▶ [Task brief]
From the listing below, copy each line where "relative" occurs.

▶ [Supplied information]
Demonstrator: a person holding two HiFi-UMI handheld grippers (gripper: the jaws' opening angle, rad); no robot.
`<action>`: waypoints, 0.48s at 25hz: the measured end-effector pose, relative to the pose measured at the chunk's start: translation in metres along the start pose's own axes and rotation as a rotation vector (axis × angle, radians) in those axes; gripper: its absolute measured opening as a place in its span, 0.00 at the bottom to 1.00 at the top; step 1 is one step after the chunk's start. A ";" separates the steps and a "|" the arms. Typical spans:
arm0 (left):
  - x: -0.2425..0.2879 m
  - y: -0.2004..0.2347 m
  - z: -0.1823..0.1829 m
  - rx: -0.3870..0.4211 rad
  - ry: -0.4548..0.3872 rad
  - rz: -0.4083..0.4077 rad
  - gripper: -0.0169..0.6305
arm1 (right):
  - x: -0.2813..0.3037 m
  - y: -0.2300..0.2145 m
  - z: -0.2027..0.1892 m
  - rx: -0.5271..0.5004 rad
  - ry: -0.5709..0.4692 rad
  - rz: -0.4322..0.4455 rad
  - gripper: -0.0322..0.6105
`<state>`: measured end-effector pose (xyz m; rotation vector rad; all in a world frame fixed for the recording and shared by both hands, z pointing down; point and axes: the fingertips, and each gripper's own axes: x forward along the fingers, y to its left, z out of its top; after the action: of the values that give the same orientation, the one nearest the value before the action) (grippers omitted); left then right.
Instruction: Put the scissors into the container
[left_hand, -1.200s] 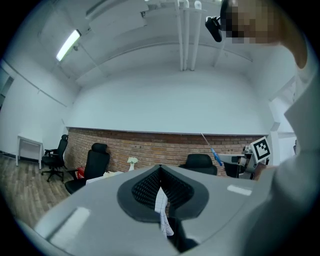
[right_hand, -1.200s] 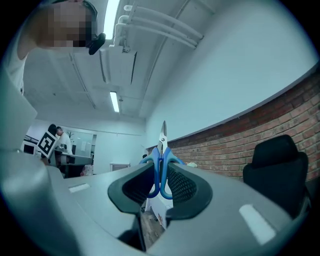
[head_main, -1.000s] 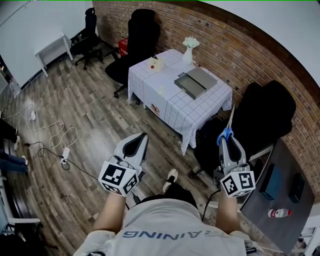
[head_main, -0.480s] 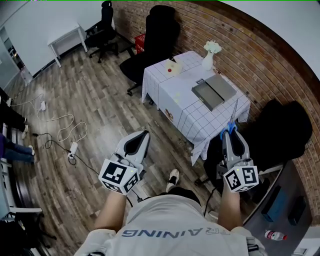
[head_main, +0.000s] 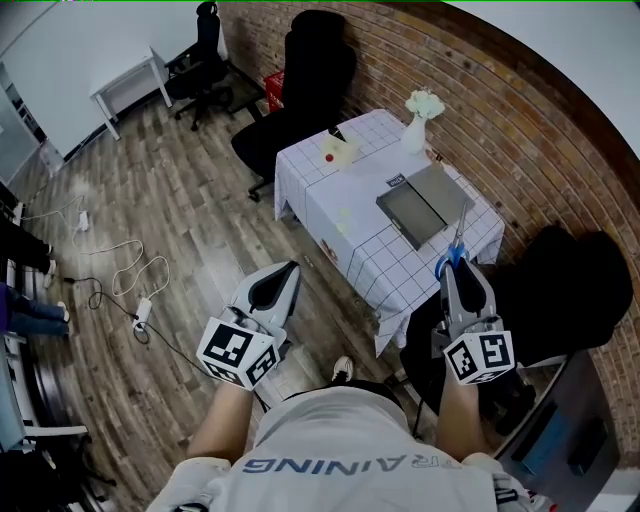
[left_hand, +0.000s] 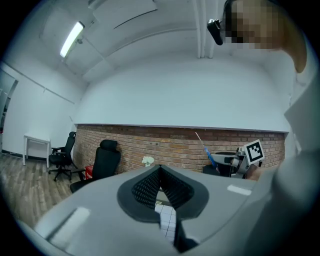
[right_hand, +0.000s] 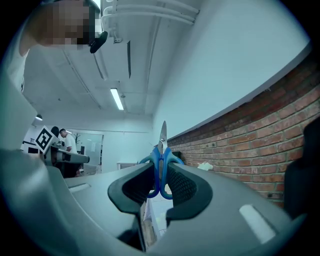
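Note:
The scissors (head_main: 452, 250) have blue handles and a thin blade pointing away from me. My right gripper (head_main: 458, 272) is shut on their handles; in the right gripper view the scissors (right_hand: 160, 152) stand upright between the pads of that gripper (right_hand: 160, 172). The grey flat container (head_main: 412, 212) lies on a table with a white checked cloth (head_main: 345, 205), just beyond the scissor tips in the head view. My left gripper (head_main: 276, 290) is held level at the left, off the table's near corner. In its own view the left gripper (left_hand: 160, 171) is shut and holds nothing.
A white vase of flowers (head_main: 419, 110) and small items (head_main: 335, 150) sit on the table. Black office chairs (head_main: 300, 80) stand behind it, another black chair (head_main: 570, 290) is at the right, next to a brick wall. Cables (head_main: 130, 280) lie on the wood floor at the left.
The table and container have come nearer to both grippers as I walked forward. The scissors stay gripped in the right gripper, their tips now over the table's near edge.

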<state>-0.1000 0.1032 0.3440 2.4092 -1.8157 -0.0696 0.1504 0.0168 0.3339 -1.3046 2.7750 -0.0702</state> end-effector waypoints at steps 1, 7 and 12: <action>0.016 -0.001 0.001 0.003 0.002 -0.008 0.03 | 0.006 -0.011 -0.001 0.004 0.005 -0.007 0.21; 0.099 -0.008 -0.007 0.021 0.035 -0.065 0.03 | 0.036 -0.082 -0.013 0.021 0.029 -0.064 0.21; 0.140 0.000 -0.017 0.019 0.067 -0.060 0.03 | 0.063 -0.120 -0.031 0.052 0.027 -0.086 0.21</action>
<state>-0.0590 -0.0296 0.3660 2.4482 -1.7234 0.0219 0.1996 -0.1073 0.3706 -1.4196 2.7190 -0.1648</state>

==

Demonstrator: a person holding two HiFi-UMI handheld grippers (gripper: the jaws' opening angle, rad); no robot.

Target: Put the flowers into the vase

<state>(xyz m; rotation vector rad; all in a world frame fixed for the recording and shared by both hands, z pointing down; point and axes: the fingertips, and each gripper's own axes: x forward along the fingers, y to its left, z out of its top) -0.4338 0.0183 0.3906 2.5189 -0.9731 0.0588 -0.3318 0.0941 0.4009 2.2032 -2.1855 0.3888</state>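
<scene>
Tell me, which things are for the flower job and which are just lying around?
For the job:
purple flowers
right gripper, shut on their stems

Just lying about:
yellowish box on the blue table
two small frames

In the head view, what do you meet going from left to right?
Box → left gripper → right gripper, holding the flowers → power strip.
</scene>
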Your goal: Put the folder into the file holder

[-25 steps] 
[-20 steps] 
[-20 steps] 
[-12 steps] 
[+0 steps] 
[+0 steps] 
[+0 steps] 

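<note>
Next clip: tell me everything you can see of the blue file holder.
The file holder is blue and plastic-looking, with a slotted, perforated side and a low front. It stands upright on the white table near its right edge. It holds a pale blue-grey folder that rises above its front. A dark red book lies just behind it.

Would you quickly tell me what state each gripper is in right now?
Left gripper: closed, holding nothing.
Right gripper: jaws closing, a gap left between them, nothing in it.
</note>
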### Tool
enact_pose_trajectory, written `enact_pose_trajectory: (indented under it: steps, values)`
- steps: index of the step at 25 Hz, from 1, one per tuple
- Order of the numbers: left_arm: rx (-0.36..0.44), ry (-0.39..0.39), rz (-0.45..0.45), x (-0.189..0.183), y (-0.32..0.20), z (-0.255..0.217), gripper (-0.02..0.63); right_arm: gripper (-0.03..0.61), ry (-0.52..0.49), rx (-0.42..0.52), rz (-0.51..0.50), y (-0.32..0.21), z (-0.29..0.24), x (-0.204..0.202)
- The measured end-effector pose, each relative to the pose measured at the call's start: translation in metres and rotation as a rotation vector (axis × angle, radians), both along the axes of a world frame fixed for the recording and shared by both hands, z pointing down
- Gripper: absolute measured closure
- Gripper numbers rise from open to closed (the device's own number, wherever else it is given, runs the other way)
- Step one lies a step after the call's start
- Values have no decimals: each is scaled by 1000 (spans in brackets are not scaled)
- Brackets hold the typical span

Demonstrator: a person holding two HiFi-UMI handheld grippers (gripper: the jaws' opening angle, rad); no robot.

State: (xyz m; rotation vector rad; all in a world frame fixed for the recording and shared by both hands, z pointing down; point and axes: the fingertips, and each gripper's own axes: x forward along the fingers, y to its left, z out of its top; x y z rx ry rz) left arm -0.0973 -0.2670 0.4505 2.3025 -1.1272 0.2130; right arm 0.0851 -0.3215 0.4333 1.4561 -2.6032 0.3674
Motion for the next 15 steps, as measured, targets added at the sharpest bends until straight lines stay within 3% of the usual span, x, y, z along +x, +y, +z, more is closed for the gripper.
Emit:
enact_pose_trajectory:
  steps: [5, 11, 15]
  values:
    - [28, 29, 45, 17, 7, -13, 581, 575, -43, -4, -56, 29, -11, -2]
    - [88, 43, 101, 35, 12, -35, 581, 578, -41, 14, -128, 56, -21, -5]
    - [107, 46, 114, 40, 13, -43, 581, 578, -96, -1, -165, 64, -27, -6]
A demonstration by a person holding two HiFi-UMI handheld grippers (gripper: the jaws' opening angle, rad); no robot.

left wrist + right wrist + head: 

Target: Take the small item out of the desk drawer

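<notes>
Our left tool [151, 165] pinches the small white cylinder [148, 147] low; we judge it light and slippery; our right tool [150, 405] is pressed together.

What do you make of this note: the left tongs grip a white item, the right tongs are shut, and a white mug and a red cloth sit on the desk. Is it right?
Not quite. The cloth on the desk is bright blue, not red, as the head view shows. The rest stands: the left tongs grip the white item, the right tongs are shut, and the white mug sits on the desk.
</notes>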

▶ [Output of the task]
`<action>`: waypoints, 0.48s at 25hz: the measured end-effector pose, relative to the pose measured at the chunk's start: translation in metres along the start pose's own axes and rotation as a rotation vector (axis × angle, radians) in those axes; gripper: its absolute measured opening as a place in its span, 0.00 at the bottom to 1.00 at the top; step 1 is one step after the chunk's start. A ";" separates the steps and a "|" the arms. Typical spans:
- The measured end-effector pose, each relative to the pose measured at the call's start: translation in metres and rotation as a rotation vector (axis × angle, radians), both along the axes of a world frame fixed for the recording and shared by both hands, z pointing down

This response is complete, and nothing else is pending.